I raised the issue of antisemitism in my argument against the boycott. I think Israel is singled out, for no politically or morally relevant reason, for punishment. I think that the history of antisemitism in Europe and now in the Middle East is such that singling out Jews arbitrarily for punishment is a dangerous thing to do. To go easy on our criticism of the antisemitism of some of Israel’s deadly enemies is also dangerous. There is an increasing body of evidence that the boycott movement brings with it a disproportional hostility to those who oppose it, many of whom are Jews. Jews are challenged to criticize Zionism in the terms set out by their accusers on pain of being denounced as racist and as pro-apartheid. The issue of antisemitism has been raised by the OSCE, by the US state department, by the South African Human Rights Council and by a UK Parliamentary committee.

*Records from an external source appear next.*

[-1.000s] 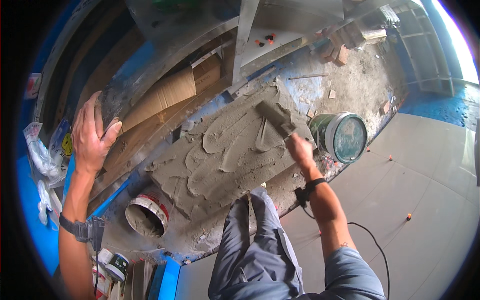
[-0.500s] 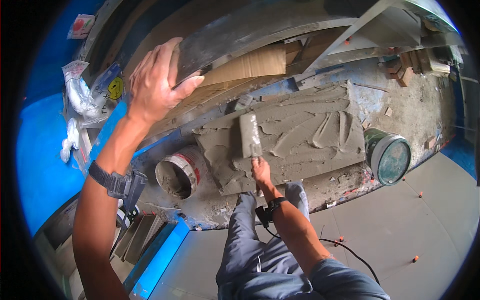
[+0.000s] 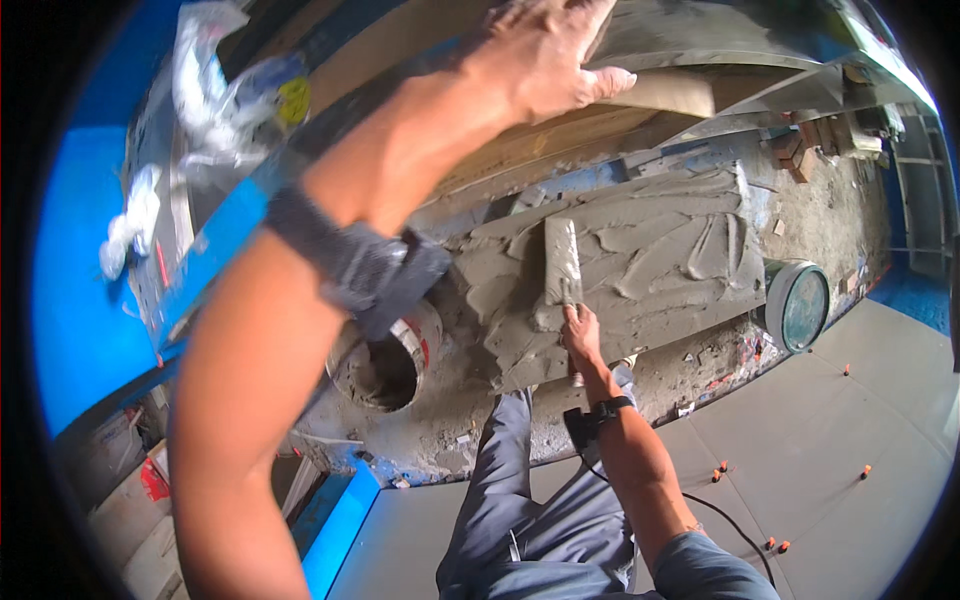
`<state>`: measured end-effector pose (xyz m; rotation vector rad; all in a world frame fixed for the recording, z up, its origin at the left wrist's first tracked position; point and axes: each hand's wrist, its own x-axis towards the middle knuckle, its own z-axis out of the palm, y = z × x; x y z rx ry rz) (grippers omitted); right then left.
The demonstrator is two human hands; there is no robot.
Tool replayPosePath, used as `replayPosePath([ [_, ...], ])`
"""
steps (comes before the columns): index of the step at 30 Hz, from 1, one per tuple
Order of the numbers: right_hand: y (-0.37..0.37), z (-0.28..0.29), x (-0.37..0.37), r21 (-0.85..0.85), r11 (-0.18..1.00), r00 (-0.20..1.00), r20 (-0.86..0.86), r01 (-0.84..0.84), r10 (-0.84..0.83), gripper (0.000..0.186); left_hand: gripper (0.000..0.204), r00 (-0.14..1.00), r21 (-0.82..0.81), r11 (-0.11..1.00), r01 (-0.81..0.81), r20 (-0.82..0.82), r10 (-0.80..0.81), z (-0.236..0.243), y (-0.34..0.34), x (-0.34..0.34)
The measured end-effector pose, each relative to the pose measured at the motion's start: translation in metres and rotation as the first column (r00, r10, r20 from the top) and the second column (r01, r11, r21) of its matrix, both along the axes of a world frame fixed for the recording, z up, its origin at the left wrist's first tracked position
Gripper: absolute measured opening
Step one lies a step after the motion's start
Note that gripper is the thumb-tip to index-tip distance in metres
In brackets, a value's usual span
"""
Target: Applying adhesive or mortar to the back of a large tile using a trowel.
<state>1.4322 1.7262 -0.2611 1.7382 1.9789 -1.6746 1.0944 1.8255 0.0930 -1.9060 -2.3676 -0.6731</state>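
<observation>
At the top, my left hand [image 3: 540, 65] grips a dark panel edge [image 3: 690, 30], its thumb near some cardboard [image 3: 670, 92]. My right hand [image 3: 582, 330] is closed on the handle of a flat metal trowel [image 3: 562, 255]. The blade lies on wet grey mortar [image 3: 680, 250], spread in rough ridges over a rectangular slab. A white-and-red bucket [image 3: 375, 372] with grey mix inside stands left of the slab, partly behind my left forearm. A lidded green bucket [image 3: 805, 310] stands by the slab's right end.
Bricks [image 3: 795, 155] and rubble lie at the back right. Grey tiles [image 3: 810, 420] with small orange pieces cover the lower right, crossed by a black cable [image 3: 725, 515]. White plastic bags [image 3: 200, 90] are at the upper left. A blue ledge [image 3: 335, 540] runs along the bottom left.
The trowel has moved from the slab's right end leftward across the mortar. The view has shifted, and my left hand and forearm now appear higher and farther right in it.
</observation>
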Motion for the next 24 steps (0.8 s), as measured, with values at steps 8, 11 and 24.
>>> replayPosePath([
  [8,-0.135,0.022,-0.08,-0.153,0.969,0.981,-0.002,-0.193,0.195,0.045,0.079,0.98,-0.047,0.999,-0.017,-0.201,0.007,0.02,-0.242,-0.091],
  [11,-0.16,0.033,-0.092,0.103,0.951,0.956,0.069,-0.293,0.286,0.045,0.079,0.956,-0.15,0.988,-0.044,-0.293,-0.002,0.017,-0.291,-0.119],
  [24,-0.191,0.039,-0.108,0.076,0.823,0.822,0.155,-0.563,0.548,0.046,0.085,0.984,-0.051,0.996,-0.074,-0.164,0.065,0.009,-0.304,-0.129],
])
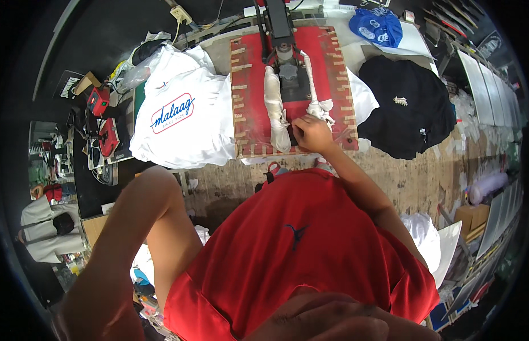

Peter Alexander simply says that the issue is raised in bad faith, in a dishonest last-ditch attempt to win a losing argument. He refuses to take the issue seriously. He refuses to respond. A fellow sociologist raises the issue with Peter and he looks stonily on and says: you are only pretending to be concerned, and really you do it for selfish and secret reasons. Instead of examining the antizionist social movements in which antisemitism is alleged to appear, he looks within himself, and finds himself not guilty. But as a sociologist he should understand that racism is an external and objective phenomenon, not a subjective feeling inside his own soul.
Peter makes much of ‘the call’ by ‘the oppressed’. But when Jews raise the issue of antisemitism he listens with a glass ear.
No more comment needed.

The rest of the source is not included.